Riva e Bosaipo conseguiram se livrar da acusação de formação de quadrilha, que não foi acolhida devido à prescrição do crime. De acordo com a denúncia oferecida pelo Ministério Público Estadual, o último cheque foi sacado provavelmente na boca do caixa em 6 de dezembro de 2002, o que deixaria o crime prescrito.
Além de Riva e Bosaipo, respondem também na ação assessores de ambos que trabalhavam na Assembleia Legislativa na época em que comandavam a Mesa Diretora, em 1989, além do bicheiro João Arcanjo Ribeiro e do ex-gerente Nilson Teixeira.

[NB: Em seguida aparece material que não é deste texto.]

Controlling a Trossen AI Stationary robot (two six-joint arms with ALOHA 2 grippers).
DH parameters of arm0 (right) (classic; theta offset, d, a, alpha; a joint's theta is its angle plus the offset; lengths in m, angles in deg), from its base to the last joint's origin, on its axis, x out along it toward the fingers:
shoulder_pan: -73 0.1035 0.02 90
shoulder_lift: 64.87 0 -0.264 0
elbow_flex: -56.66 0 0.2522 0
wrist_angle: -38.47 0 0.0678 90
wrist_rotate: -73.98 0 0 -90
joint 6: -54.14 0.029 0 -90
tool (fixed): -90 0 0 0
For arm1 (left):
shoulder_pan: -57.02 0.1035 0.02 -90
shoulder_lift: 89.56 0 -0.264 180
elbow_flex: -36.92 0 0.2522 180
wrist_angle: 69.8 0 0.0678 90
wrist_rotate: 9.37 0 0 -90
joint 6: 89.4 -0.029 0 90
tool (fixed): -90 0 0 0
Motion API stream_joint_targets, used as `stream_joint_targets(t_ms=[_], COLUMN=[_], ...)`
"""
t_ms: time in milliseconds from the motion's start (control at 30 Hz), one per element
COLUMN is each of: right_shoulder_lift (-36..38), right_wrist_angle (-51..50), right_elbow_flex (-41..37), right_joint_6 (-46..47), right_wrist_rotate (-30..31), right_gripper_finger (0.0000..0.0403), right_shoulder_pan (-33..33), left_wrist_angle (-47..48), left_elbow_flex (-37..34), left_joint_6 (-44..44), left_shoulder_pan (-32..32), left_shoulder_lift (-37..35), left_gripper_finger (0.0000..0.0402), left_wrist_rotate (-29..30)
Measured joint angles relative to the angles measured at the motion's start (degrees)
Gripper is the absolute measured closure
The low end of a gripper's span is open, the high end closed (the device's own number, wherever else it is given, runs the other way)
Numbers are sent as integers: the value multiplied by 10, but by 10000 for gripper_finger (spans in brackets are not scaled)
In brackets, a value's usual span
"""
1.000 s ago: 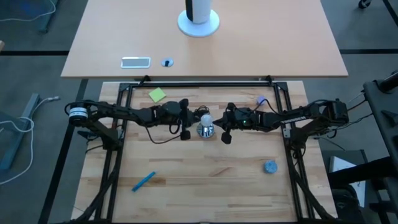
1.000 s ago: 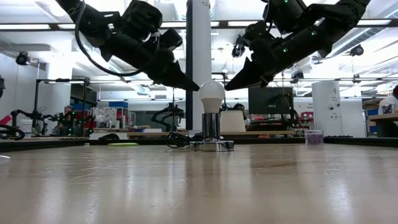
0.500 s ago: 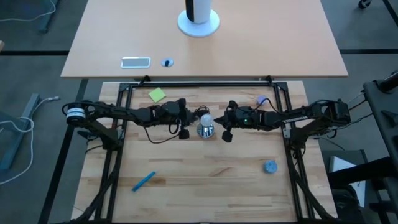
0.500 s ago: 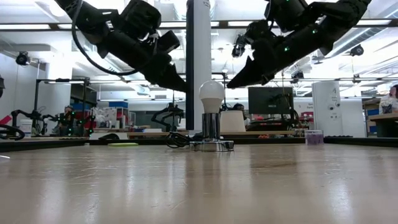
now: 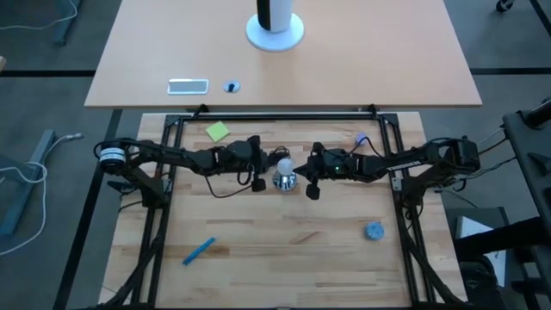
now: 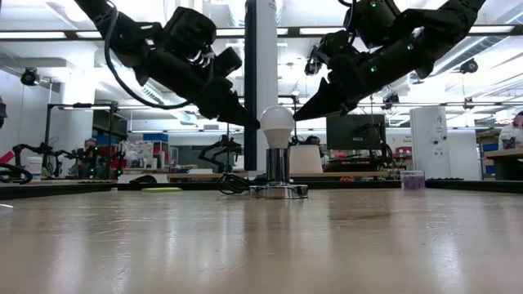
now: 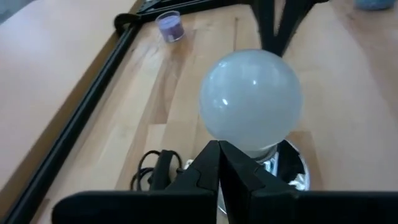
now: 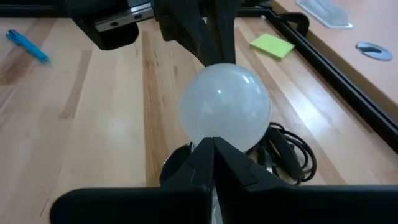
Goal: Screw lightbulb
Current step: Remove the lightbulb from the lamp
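Observation:
The white lightbulb [image 6: 278, 125] stands upright with its base in the shiny metal socket [image 6: 277, 167] at the middle of the table; it also shows in the high view [image 5: 283, 164]. My left gripper [image 6: 256, 124] is shut, and its tip is at the bulb's left side, slanting down. My right gripper [image 6: 298, 116] is shut, and its tip is at the bulb's right side, slanting down. In each wrist view the shut fingers [image 7: 219, 163] [image 8: 213, 160] stand right in front of the bulb's globe [image 7: 251, 101] [image 8: 225, 107]. My left gripper has its shut tip at the left flank of the bulb's globe [image 6: 263, 126], slanting down from the table's left; I cannot tell whether it touches. My right gripper has its shut tip at the globe's right flank [image 6: 292, 119], slanting down from the table's right; I cannot tell whether it touches.
The socket's black cord [image 5: 225, 191] lies coiled behind it and runs left. A blue-grey cap [image 5: 374, 231] lies at the near right, a blue pen [image 5: 199, 251] at the near left, a green note [image 5: 217, 131] at the far left and a purple cup [image 5: 361, 139] at the far right.
My left gripper drew back from the bulb toward the table's left, then came back to the bulb's left side, a little lower than before. The bulb and socket have stayed where they were.

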Motion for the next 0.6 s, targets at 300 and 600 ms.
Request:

No entanto, o depoimento de Teixeira dado ao juiz federal Julier Sebastião da Silva foi retirado dos autos, por ter sido considerado prova ilícita, já que o magistrado estaria sob suspeição. A defesa do deputado é acompanhada por Valber Mello que após a publicação do acórdão deverá ser citado para apresentar uma argumentação em 10 dias
A decisão de acatar a denúncia do MPE não altera em nada a rotina do parlamentar e deverá seguir em rito especial de ação de foro privilegiado, com a fase de instrução, em que os acusados terão o direito da ampla defesa e do contraditório.
O caso
A Ação Penal nº 20089/2011 se refere a 43 cheques nominais da Assembleia Legislativa emitidos a restaurantes e churrascarias. Durante a Operação Arca de Noé, deflagrada em dezembro de 2002 para combater o crime organizado em Mato Grosso, foi constatado que os documentos de identidade dos sócios dessas empresas eram falsos, assim como as empresas não estavam legalizadas junto à Sefaz.
Conforme a denúncia do MPE, 21 desses 43 cheques foram trocados na boca do caixa e alguns desses sacadores seriam assessores dos parlamentares. Parte desses cheques também teria sido trocada nas factorings de João Arcanjo Ribeiro, como garantia de dívidas de campanha.